Plot:  The plot is more the interweaving of Leah, Eliza, Aunt Marigold, and Mr. Abraham's lives.  I am trying to put my finger on how I would summarize the plot without giving anything away.  It's a story of healing and God's love amidst pain even when people try to shut Him out.

This book is another good one to curl up with this fall as the leaves fall and the temperature drops!  

Please note that I was given a complimentary copy of this book for review by Revell Publishing.

Tuesday, October 5, 2010

The Fruitful Life

For many years, I have been reticent to read or study about the fruits of the spirit.  I haven't wanted to read about them because something made me feel like it was a formula for trying to fix myself.  A different way of looking at self-help, but self-help none the less.  I am reading The Fruitful Life by Jerry Bridges and like his other books, he has this amazing way of communicating that our choices are intertwined with God's will.  We are neither to take no action or to take all actions without regard for God.

Here are a few good quotes from the past two days...
From the chapter on Peace...
"But the more ordinary adversities of life rob us of peace because we have a tendency to try and deal with these events ourselves.
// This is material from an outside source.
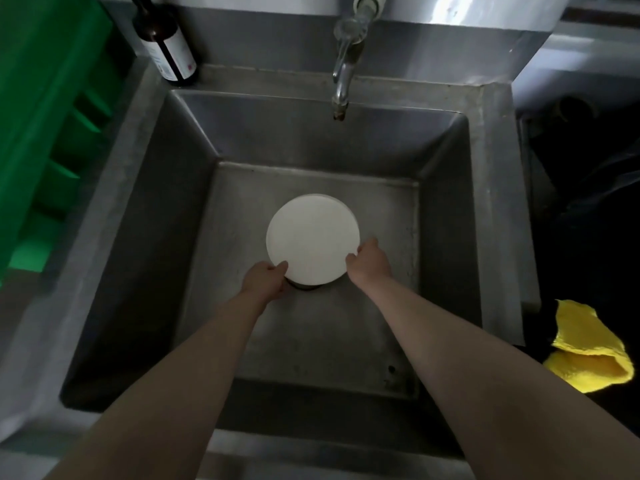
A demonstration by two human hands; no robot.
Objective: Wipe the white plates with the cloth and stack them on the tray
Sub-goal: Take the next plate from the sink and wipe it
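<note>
I count one white plate (312, 239), one yellow cloth (588, 348), one brown bottle (168, 46) and one tap (346, 64). The plate is down in the steel sink (443, 188), low over its floor; it may be a small stack, the light is too dim to tell. My left hand (266, 278) grips its near-left edge, my right hand (370, 261) pinches its right edge. The cloth lies on the dark tabletop (588, 209) right of the sink. A green crate (45, 116) stands to the left.
</note>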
We worry, fret, and scheme over distressing circumstances, and we envy or resent other people who appear to get a better deal in life or who mistreat us in some way." p. 91

"We cannot have peace within or with other people until we first have peace with God." p. 90

From the chapter on Patience...
"Only as we fear God will we submit to the trials He sends or allows.  And only as we deeply apprehend His love for us in Christ will we find the courage to bear up under them.  Trials always change our relationship with God.  Either they drive us to Him, or they drive us away from Him.  The extent of our fear of Him and our awareness of His love for us determines in which direction we will move." p. 115

There is so much more to these two chapters that I wish I could share, but I need to go fix my children some breakfast and make wise choices so that my day will not be too busy and I will find it easier to be patient =)

Monday, October 4, 2010


Yesterday our pastor spoke from Philippians on this passage:
 2I entreat Euodia and I entreat Syntyche to agree in the Lord. 3Yes, I ask you also, true companion, help these women, who have labored side by side with me in the gospel together with Clement and the rest of my fellow workers, whose names are in the book of life.
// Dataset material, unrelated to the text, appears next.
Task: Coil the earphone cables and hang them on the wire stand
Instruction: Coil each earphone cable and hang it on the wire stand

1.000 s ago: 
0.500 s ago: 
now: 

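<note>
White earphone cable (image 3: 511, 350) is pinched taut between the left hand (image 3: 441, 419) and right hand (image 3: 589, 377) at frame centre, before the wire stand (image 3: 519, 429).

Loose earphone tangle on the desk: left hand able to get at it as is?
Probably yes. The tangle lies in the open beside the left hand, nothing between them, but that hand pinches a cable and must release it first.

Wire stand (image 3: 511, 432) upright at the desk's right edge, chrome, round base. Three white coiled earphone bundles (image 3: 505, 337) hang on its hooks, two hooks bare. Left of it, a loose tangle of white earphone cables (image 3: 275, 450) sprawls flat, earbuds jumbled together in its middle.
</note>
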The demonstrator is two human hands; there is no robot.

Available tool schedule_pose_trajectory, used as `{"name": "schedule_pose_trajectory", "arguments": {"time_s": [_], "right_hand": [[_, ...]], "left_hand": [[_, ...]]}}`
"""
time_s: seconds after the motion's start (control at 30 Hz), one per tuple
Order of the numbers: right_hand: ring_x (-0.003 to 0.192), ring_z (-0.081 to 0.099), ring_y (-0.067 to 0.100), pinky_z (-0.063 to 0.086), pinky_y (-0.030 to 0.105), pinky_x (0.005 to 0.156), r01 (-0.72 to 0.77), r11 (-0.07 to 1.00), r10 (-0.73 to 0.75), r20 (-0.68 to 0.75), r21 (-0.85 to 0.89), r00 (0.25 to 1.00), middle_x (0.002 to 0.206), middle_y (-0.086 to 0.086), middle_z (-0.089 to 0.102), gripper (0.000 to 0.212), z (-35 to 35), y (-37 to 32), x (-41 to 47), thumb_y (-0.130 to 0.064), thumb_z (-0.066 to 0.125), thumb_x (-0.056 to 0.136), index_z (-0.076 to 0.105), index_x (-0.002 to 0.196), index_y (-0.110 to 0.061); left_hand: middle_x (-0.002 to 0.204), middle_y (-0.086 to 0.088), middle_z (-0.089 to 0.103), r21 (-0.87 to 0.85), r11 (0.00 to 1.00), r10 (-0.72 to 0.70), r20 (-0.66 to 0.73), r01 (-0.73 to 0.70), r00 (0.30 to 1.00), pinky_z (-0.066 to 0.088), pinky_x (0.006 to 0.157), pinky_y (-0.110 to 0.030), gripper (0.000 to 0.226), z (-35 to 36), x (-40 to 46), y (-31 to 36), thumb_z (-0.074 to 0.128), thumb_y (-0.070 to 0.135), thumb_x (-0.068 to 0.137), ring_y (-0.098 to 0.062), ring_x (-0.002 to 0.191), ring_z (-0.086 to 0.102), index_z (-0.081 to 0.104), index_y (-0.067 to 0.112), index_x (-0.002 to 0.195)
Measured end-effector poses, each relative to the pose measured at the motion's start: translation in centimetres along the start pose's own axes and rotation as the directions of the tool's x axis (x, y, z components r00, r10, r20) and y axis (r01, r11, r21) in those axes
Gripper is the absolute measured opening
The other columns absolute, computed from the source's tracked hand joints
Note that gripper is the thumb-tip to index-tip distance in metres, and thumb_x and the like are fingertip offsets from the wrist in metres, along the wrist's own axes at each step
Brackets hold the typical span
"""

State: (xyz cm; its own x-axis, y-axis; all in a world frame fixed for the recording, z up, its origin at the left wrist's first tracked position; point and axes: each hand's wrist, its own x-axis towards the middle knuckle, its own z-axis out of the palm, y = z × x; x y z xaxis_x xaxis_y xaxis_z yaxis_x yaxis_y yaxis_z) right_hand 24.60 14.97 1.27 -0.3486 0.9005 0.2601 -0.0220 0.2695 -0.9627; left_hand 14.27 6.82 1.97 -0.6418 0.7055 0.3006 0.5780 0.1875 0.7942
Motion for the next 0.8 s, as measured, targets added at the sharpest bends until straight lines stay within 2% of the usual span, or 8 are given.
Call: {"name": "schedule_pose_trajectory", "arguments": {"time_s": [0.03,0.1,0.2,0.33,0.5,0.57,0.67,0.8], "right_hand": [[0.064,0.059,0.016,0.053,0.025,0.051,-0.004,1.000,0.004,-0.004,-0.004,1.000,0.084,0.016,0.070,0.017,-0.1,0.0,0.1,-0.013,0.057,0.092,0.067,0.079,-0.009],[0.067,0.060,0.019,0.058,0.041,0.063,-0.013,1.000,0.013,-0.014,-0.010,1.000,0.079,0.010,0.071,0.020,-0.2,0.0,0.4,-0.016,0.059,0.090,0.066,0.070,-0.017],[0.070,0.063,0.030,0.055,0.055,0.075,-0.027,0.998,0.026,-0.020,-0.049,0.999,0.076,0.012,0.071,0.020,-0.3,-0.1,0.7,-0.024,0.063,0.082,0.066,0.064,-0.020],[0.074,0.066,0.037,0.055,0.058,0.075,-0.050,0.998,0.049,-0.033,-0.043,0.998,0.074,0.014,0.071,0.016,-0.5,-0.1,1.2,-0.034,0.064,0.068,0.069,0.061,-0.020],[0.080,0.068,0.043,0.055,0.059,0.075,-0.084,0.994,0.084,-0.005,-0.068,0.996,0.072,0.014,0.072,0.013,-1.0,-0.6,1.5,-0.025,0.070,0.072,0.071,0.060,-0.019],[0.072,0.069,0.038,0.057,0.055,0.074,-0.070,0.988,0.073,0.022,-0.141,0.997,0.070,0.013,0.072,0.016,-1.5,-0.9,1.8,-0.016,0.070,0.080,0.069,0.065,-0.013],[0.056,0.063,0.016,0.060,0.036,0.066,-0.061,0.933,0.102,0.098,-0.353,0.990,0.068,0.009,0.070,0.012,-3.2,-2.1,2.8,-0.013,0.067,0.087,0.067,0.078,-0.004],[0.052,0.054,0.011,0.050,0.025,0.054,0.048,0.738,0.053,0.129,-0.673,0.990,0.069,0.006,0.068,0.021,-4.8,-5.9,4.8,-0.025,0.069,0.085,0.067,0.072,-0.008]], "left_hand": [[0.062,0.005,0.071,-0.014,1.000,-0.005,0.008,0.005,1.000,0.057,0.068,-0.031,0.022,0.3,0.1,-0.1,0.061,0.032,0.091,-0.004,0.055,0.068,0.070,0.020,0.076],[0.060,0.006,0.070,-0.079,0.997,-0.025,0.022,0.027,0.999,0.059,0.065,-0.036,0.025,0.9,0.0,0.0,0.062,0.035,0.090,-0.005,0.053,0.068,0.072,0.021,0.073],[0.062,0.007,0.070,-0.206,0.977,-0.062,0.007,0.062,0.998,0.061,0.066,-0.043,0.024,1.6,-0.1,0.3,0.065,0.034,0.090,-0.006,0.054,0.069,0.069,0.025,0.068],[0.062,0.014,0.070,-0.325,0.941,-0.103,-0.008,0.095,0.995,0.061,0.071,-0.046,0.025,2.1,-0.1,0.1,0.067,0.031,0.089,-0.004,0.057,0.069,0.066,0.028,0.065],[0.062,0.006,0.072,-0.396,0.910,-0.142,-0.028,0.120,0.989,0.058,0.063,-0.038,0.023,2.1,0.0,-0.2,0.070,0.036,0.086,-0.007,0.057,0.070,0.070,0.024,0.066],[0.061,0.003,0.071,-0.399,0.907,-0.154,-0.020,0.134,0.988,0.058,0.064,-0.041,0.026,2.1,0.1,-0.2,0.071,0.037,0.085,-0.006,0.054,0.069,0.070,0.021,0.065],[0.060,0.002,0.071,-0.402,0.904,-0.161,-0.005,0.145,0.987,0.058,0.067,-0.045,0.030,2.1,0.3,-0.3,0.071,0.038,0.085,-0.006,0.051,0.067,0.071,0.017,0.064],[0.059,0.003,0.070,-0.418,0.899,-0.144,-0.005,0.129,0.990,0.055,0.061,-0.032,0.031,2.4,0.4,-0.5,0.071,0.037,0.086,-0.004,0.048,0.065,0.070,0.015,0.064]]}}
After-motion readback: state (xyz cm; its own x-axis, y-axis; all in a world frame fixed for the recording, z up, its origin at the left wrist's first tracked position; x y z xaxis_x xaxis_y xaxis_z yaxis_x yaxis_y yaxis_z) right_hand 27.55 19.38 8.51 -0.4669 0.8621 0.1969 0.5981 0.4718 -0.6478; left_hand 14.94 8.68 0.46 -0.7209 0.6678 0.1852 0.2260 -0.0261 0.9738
He preached about seeking peace among our brothers and sisters in Christ--and about helping others do this.  
The applications I can remember were..
1) To seek peace with our brothers and sisters when we have a conflict and to know the scriptures so that we turn to God and that we can point others back to the Lord in the midst of conflict
2) Don't gossip.  It's easy to share something as Christians "out of concern" for others.  But, there is often a desire in our hearts to be "in the know".  I haven't fully pondered this point, but I think it is one that I will be praying about as I go through this week and consider what I talk to people about.
3) It isn't easy to do--to help people in conflict, but it is what God wants us to do.  Rather than taking sides, we are to seek reconciliation and peace.
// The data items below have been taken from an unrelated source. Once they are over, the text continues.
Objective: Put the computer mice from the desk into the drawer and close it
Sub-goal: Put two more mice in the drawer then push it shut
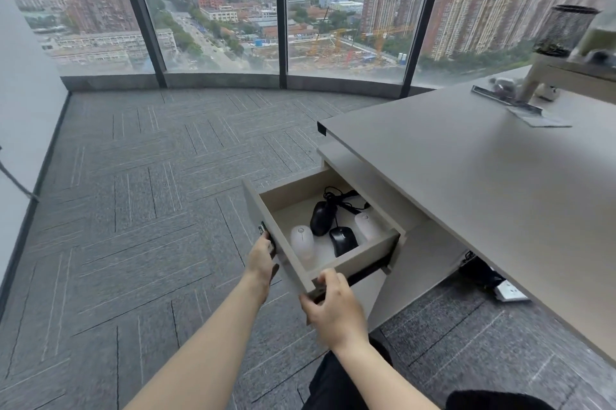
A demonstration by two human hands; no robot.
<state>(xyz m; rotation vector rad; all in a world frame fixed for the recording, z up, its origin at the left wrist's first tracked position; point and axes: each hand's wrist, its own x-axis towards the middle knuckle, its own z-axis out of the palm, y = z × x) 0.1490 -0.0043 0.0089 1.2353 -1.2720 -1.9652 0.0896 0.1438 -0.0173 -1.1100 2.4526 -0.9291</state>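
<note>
- The drawer (360,262) is pale beige inside and out.
- Two mice are glossy black: one (320,218) with a black cord (343,199), one (343,240) nearer the front.
- Two mice are white: one (301,241) at the left, one (366,225) at the right.
- The desk (483,169) top is light grey-beige.
- The carpet (133,209) is grey, with striped tiles laid in a zigzag.
- The window frames (280,12) are dark grey.
- The mesh cup (563,30) is black.
</note>
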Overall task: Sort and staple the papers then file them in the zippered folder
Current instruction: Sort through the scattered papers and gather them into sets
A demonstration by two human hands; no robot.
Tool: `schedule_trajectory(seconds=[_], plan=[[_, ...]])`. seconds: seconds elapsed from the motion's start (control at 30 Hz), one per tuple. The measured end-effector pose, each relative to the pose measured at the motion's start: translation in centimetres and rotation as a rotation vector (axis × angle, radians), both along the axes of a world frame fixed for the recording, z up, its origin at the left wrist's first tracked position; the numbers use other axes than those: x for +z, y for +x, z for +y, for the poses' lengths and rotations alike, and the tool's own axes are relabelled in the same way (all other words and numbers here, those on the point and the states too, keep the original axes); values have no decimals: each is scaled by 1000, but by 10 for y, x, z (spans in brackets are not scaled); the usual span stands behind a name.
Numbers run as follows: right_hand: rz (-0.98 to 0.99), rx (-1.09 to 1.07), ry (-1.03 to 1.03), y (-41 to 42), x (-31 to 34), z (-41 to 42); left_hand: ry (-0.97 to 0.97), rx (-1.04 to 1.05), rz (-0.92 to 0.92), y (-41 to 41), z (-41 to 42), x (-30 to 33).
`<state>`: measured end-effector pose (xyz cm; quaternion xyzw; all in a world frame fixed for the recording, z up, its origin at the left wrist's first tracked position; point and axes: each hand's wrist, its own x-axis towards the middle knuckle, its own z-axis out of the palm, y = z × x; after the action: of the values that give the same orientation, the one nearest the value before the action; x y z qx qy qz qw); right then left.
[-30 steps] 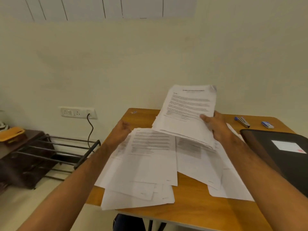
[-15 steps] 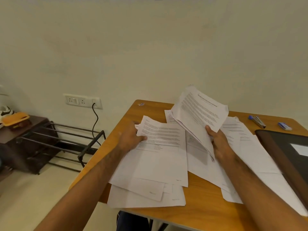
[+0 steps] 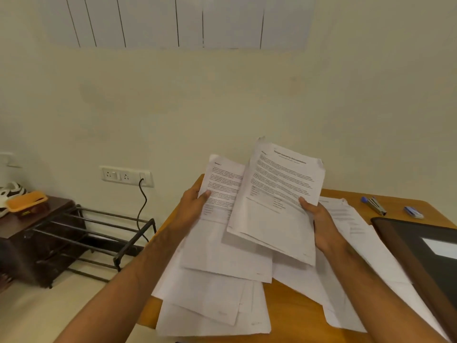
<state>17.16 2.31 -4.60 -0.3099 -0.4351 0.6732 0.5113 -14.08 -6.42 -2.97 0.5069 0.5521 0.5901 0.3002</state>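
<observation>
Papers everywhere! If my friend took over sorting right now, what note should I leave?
Left hand: holds one printed sheet raised off the table.
Right hand: holds a raised bundle of sheets, overlapping the left sheet.
Loose papers lie spread on the wooden table. Stapler and a small blue box sit at the far right edge; the black zippered folder lies on the right.
Done: sorting under way.
Left: finish sorting, staple, file in the folder.
</observation>
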Motion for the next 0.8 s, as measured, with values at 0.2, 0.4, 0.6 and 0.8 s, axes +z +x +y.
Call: schedule_trajectory(seconds=[0.2,0.4,0.6,0.8], plan=[[-2,-40,-11,4,20,2,40,-1,-135,20,1,23],[-62,-86,-43,6,31,-2,14,-27,-205,41,6,31],[-96,-19,-51,11,41,-11,-1,18,-263,85,7,35],[-278,-213,143,21,66,-17,90,-134,-205,115,17,42]])
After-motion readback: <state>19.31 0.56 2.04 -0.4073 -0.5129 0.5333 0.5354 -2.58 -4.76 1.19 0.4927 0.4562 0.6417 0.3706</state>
I'm not sure how this connects.  But, this also came to my mind this morning.  About a month ago, my mom told me that a young woman I had gone to high school with was murdered by her husband who then took his own life afterwards. They had a 5 year old daughter.  The young woman had a page on Facebook and it helped me remember who she was.  She and her husband looked happy in the pictures they posted--their best foot forward.  And yet their lives ended in sadness.  Their little girl is now living with the young woman's sister.  I can't imagine how deeply her little heart hurts.  Her name is Hannah.  Please pray for her.

I suppose that is where this connects to our pastor's sermon.  He mentioned that so often there is conflict where all appears smooth.  But, we aren't to let that be.  We can put a face on it that all things are fine, but that doesn't always reflect the truth.  If we have a conflict with someone we are to go to that person and seek peace.